I have had three 416 Rems over the years, and my current one is an M-70. Though I have only ever shot pigs with it, I have always liked the 416 Rem. I got the rifle ready and am currently sorting out bullets. I was going to use 350 TTSXs, but I don't like them in an M-70 with a 3.6" mag box. I know I can get a 3.850 Wyatts box, put the action in the mill and open it up and probably get it to feed well. I have done that a couple of times, but this rifle feeds so well as it is I don't want to mess with it.

Then I was surprised to recently learn that 400 grain SAFs out penetrate the 350 TTSX, and my PH likes 400 grainers better as well. He prefers a 400 DGX Bonded over a 350 TTSX.

I decided to use IMR 4166 for these loads. They aren't selling it anymore in the US and may not be making it anymore, but 8 lbs is a lot of 416 ammo. I am NOT going to use my Varget or H4895, since those are the powders I need for 1000 yd BR light guns.

Initial testing--just shooting a couple shots at the back of the shop with three different bullets to find where I should start with powder--showed me I can exceed 2400 with 400 grainers and get 2600 with 350s. My initial plan was to use SAFs for my soft and a local company's 400 grainers for my solid. I might still do that. I had a box of 49 SAFs, I pulled 19 from old Rem factory ammo, and a forum member here graciously offered to sell me another box. Also, I am on the list with Swift for when they have more 416 400 grain SAFs to sell next month.

However, the local company (on the same street as my shop), has just got into making safari bullets and ammo. They have 400 grain expanding copper bullets as well as 400 grain brass solids. I went to their shop to get the solids , and I just couldn't say no to trying the expanding bullets. I would be a nice touch during the podcast when, I am talking about getting my buffalo, to mention I used bullets made by a local company. I am not mentioning their name yet because I am not sure when the bullets will be for sale. Right now they are only offering loaded ammo.

When I picked up the bullets, I asked them how far their solid would penetrate. They told me they didn't know, and I looked at them with a puzzled expression. They said they only had 60" of ballistic gel and none of the bullets stayed in the gel. They have amazing reports from PHs in Africa concerning their solids and showed me some videos that I don't think have been released yet of perfomance on buffalo.
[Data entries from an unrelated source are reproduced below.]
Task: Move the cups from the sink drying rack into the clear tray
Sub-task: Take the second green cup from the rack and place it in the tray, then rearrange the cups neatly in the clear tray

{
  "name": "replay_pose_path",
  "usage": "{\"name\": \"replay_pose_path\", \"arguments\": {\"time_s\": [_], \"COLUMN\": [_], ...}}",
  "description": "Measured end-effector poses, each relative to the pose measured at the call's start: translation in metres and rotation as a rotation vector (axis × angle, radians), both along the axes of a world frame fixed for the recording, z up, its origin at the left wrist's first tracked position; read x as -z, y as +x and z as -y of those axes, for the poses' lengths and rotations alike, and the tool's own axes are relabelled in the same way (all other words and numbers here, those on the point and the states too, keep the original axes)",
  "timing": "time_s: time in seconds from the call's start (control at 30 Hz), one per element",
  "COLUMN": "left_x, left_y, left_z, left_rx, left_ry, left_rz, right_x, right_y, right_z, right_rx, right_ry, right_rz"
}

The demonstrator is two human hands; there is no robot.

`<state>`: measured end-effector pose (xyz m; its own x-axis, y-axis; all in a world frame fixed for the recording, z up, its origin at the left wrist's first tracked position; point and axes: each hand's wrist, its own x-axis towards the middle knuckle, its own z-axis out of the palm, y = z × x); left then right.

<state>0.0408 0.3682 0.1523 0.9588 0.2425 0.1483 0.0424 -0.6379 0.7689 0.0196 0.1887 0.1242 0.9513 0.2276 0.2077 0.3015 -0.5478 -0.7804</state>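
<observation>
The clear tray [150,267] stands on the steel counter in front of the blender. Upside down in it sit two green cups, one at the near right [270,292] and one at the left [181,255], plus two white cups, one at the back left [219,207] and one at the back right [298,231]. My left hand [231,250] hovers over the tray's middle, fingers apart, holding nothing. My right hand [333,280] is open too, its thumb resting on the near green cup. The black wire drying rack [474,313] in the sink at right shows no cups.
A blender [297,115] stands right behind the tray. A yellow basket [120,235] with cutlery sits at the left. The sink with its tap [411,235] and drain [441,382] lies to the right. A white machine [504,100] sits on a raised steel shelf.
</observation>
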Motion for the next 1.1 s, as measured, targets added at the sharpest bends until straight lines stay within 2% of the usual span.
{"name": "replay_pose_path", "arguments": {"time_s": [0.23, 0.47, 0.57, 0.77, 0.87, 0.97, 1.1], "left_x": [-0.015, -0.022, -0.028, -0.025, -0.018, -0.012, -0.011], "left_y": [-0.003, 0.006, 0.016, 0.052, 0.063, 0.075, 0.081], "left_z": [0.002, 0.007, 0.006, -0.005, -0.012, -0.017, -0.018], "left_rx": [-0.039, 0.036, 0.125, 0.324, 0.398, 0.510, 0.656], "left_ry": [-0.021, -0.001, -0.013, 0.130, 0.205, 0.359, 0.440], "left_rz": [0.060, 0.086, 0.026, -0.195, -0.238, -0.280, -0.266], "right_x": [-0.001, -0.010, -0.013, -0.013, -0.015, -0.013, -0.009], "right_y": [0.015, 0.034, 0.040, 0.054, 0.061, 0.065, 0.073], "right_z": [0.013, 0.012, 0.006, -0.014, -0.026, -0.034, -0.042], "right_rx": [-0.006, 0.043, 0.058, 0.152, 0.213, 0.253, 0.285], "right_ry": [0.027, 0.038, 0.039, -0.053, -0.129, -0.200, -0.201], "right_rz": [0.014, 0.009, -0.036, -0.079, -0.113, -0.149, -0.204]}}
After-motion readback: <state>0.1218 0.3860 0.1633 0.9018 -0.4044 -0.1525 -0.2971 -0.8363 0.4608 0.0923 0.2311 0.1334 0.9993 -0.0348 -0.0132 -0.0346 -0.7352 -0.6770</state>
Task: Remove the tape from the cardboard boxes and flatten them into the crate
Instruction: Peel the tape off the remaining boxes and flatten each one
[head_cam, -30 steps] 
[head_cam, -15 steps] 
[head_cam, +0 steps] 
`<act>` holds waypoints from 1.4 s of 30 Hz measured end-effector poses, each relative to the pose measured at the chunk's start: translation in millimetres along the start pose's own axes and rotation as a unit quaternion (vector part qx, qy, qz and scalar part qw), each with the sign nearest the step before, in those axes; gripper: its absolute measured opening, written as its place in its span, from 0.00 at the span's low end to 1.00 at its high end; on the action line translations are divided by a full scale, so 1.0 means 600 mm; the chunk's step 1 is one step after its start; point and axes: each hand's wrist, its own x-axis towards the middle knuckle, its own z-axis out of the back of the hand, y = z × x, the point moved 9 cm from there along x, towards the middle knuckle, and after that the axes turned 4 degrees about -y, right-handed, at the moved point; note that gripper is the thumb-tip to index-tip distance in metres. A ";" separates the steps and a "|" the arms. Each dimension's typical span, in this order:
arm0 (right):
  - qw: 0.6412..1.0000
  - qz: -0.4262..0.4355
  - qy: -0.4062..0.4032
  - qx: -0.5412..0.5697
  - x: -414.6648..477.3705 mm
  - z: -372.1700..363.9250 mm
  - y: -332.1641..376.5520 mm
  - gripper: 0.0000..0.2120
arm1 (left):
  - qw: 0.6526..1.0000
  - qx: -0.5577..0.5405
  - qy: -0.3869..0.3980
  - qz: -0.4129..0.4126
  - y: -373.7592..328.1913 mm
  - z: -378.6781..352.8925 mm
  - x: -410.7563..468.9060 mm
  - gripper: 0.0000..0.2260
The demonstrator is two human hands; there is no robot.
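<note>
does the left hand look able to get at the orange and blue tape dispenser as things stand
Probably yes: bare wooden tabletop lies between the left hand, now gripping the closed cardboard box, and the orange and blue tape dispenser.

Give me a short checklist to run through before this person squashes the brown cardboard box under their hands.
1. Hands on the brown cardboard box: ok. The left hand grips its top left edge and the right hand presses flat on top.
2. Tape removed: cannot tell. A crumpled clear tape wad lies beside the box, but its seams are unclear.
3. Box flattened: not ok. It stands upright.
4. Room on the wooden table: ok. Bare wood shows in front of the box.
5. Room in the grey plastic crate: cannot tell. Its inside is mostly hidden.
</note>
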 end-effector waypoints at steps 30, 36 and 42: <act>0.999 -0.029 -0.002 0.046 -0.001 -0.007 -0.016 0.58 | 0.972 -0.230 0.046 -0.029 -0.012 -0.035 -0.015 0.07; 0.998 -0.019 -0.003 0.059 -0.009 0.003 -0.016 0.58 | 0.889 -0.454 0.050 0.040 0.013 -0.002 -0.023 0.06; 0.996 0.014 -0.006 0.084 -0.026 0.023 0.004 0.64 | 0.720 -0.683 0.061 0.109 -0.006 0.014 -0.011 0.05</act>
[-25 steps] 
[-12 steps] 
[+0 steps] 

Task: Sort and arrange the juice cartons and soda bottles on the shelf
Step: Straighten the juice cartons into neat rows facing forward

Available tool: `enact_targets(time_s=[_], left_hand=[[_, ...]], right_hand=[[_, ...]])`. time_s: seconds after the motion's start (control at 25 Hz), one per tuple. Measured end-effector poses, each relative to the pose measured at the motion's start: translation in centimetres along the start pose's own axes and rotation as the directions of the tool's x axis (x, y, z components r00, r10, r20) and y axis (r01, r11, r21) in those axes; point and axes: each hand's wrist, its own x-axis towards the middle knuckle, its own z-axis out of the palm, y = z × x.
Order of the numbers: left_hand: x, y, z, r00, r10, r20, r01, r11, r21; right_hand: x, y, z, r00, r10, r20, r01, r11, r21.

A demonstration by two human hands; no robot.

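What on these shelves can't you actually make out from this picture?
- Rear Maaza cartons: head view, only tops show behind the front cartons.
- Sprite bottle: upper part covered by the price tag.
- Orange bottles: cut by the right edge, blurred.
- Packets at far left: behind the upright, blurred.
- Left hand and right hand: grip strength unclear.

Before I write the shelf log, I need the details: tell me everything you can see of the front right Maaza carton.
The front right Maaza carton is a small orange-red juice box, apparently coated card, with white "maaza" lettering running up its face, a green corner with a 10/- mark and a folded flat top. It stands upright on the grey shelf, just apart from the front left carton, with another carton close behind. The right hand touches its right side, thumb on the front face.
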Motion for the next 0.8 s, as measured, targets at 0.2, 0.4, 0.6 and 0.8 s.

So tomorrow I will go to our load developer's place, where I can load in a room that's heated and cooled and shoot to 100 yds. I will test the SAFs, the local company bullets, some Hornady DGX Bonded (for practice ammo), and maybe the 350 grain Cutting Edge solids and/or 400 grain DGS if needed. I will take the most promising loads to 300 yds.

Oh yeah. I recently acquired a 470 NE. It was from a member here and is a Sabatti that had been re-regulated by Ken Owen. I had a Sabatti 450 NE when they first came out that I had sent out to Aaron Little to be re-regulated, so I am very familiar with the rifle. In my mind a re-regulated Cabela's Sabatti is like taking an M-70, truing the action, and chambering new barrel for it. However, I sold my 450 in 2018 when I got back into 1K BR to help fund my lathe and milling machine.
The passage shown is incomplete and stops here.